The First Mann on Mars - Chapter One
Chapter One of the hilarious new science fiction novel, The First Mann on Mars by best selling, multi-award-winning author Mark Watson...
The First Mann on Mars
©Copyright 2024 by Mark Watson
Chapter One: Derek and Barry
It is a truth universally acknowledged, at least by those in the exclusive club of people with a spare continent or two in their back pockets, that if your best friend happens to own all the spaceships, you are likely to end up in space yourself, whether you want to or not. Such was the case with Derek Mann, Earth’s second richest human, whose singular achievement on the path to becoming the first Mann on Mars was, as with many things in his life, entirely accidental.
Derek, you see, was a man of substantial size, which is to say that his gravitational pull was noticeable. He had inherited his fortune from his father, who had inherited it from his father, and so on, in a chain of progressively less competent individuals stretching all the way back to a Mann who, quite by mishap, found himself the sole owner of a considerable chunk of America. This was shortly after everyone around him had inconveniently expired via a series of regrettable scalping incidents. This ancient patriarch, with the cunning and wit now synonymous with the Mann family name, would often chuckle and claim to have "put the Mann in Manhattan," a joke so profoundly crap that it has persisted through the centuries, passed down with the family’s collective obliviousness.
Derek Mann, true to form, had demonstrated from an early age that he was exceptionally gifted at not learning anything, no matter how fervently or frequently it was explained to him. Teachers, driven to the brink of madness, would fondly refer to him as "Derek In Time" or "Derek In Space" — monikers which reflected both his chronic tardiness and his equally chronic absence of mental presence. His ability to be cheerfully unaware of the world around him was, some might say, almost supernatural. He coasted through his education like a helium balloon drifting lazily toward a ceiling fan, until he finally graduated by sheer force of accumulated years, rather than any particular academic achievement.
His father, in a stroke of managerial genius, found him a cushy position at the family conglomerate, where Derek could do the least possible damage. This mostly involved Derek sleeping in an office, occasionally being handed things to sign and food to eat, with no one particularly caring which went where. It was a perfect arrangement. Justin was content, the company continued to amass wealth despite his best efforts, and the universe carried on as it always had.
But then, the 21st century happened. And with it came the utterly bonkers notion that being obscenely wealthy qualified one for a seat in a spaceship. The richest person on Earth, Derek’s childhood chum, had been looking for a suitable candidate to send hurtling into the cold, indifferent void of space—ideally someone with little to no chance of returning but who could, if things went horribly right, give space tourism a much-needed boost.
One evening, while propped up at a bar in the kind of place that exclusively serves drinks with price tags more appropriate for medium-sized yachts, Derek let slip that he, too, would like to go to space. He chuckled at the thought. “Derek in Space,” he said, between mouthfuls of artisanal olives. His friend, the Earth’s richest person and purveyor of fine spacecraft, took this as an excellent idea. As did Derek’s father. Derek, it was decided, would go to Mars first, to make sure the place wasn’t too dangerous. And if, against all odds, Derek survived the journey, well, perhaps then it might be safe for the rest of them to follow.

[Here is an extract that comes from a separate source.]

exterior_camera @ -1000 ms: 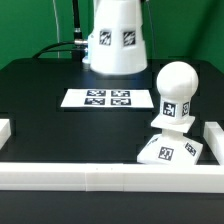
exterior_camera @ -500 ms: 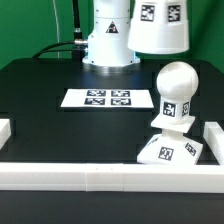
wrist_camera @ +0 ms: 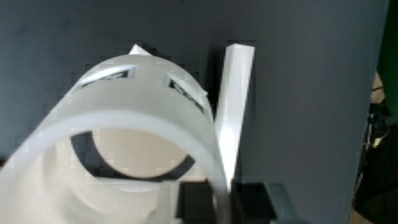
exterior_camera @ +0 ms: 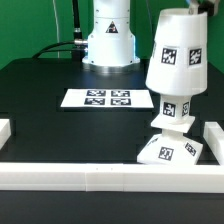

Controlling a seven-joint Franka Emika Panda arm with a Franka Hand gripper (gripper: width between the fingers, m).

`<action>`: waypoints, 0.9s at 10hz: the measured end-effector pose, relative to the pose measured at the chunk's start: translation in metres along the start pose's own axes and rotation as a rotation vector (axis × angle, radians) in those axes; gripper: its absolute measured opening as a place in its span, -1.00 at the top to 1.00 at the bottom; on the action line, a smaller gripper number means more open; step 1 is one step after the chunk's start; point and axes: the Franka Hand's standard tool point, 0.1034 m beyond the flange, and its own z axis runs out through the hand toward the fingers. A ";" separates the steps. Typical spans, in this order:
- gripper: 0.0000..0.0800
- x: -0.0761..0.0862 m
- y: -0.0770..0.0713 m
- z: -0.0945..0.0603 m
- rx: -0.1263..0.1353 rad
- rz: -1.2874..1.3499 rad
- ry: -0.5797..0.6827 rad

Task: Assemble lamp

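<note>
White plastic cup-shaped shade hangs over the round white bulb, hiding its top. The bulb stands on the low white sloped base by the white corner rails. The gripper pinches the shade's wall.

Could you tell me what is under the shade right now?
The shade covers the bulb's ball; only the bulb's tagged neck shows beneath its rim, standing on the base. Whether shade and bulb touch is hidden.
</note>
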 end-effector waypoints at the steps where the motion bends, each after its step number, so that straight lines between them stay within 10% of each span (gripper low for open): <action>1: 0.89 0.000 0.000 0.000 0.000 0.000 -0.001; 9: 0.89 0.002 0.017 0.045 0.002 -0.025 0.012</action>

Thus, with all the subtlety of a timpani falling down a spiral staircase, the UberMannsch project was launched. Derek Mann was strapped into the world’s most automated spacecraft, which had been designed to perform without the least bit of human intervention—because, in Derek’s case, intervention was almost certainly going to result in catastrophe. The spacecraft’s designers worked tirelessly to create a system that would be impervious to even the most egregious bungling, ensuring that Derek’s only responsibilities were to not remove his earplugs and to avoid strangling himself with his sleep mask during the three-month voyage.
Accompanying Derek was an Artificial Intelligence of the most experimental and unnecessary kind. Its creator, one Barry Wilkinson, had, in a fit of self-indulgent narcissism, named the AI after himself. Barry Wilkinson (the machine, not the man) was tasked with the dual responsibilities of piloting the spacecraft and gently prodding Derek whenever his snoring reached a pitch that might interfere with sensitive equipment.
The AI Barry Wilkinson was modeled on his inventor—quite literally. It had been painstakingly crafted in the image of the man himself, which, in this case, meant a squat, rotund little robot with a lazy eye and a greasy combover. The only real difference between the two was that the robot was entirely silver and mercifully free of any lingering odor of stale lab coats.
And so it was that Derek Mann, Earth’s least qualified billionaire, and Barry Wilkinson, a silver-plated monument to human hubris, set off toward Mars in a spacecraft designed to ensure that absolutely nothing could go wrong. Which, of course, was the sort of plan that had every chance of going spectacularly wrong indeed.